**TRY IT**
Exactly the lines from the start of the data below through the line containing "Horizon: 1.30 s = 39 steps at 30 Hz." must be returned, and no others.
^^^^^^^^^^^^^^^^
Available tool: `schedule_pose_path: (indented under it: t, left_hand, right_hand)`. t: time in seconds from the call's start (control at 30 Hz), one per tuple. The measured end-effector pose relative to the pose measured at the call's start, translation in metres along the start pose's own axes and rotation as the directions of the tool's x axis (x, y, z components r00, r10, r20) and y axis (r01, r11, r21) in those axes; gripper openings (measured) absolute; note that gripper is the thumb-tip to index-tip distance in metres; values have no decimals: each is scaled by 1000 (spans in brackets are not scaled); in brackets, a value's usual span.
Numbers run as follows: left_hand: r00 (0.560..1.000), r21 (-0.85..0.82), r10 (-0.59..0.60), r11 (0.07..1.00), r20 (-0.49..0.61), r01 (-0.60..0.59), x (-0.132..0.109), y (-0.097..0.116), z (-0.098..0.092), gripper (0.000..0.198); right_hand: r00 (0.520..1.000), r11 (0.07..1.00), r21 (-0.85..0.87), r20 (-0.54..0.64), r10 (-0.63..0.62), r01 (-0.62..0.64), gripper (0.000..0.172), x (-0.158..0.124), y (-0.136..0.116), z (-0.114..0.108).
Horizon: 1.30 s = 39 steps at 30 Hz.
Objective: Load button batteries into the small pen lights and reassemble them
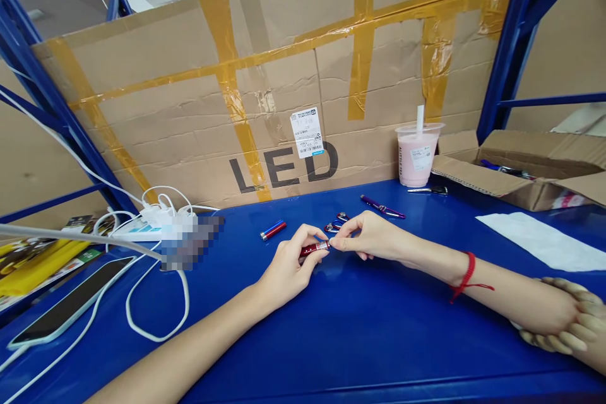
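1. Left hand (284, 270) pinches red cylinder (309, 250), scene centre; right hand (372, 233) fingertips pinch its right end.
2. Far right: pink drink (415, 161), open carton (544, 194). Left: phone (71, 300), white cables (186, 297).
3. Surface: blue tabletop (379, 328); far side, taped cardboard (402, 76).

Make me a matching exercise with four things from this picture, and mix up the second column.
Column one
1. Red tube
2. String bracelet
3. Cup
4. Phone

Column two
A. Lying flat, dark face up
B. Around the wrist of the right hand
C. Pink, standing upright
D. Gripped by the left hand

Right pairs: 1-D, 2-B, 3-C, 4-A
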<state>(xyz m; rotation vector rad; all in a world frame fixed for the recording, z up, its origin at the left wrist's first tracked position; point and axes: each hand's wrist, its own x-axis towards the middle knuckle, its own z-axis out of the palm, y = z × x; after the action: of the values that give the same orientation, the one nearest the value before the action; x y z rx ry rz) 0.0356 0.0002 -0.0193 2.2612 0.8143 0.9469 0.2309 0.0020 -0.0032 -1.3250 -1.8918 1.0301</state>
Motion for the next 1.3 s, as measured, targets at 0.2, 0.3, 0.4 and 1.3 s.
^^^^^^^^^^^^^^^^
**ANSWER FOR THE TASK**
Available tool: `schedule_pose_path: (indented under it: t, left_hand, right_hand)`. t: time in seconds from the call's start (control at 30 Hz), one per tuple. The measured end-effector pose relative to the pose measured at the call's start, translation in metres along the start pose's own axes and rotation as the directions of the tool's x axis (x, y, z components r00, r10, r20) and y axis (r01, r11, r21) in those axes; gripper openings (measured) absolute; note that gripper is the thumb-tip to index-tip distance in metres; values have no decimals: each is scaled by 1000 (spans in brackets are not scaled); in brackets, a value's usual span.
Numbers run as follows: left_hand: r00 (0.560..1.000), r21 (-0.85..0.82), r10 (-0.59..0.60), r11 (0.07..1.00), r20 (-0.49..0.61), r01 (-0.60..0.59), x (-0.132..0.109), y (-0.097..0.116), z (-0.098..0.092), gripper (0.000..0.198); right_hand: r00 (0.520..1.000), r11 (0.07..1.00), r21 (-0.85..0.87), r20 (-0.54..0.64), r10 (-0.63..0.62), r01 (-0.62..0.64), gripper (0.000..0.172), x (-0.158..0.124), y (-0.136..0.116), z (-0.114..0.108).
Horizon: 1.30 s = 39 steps at 30 Hz.

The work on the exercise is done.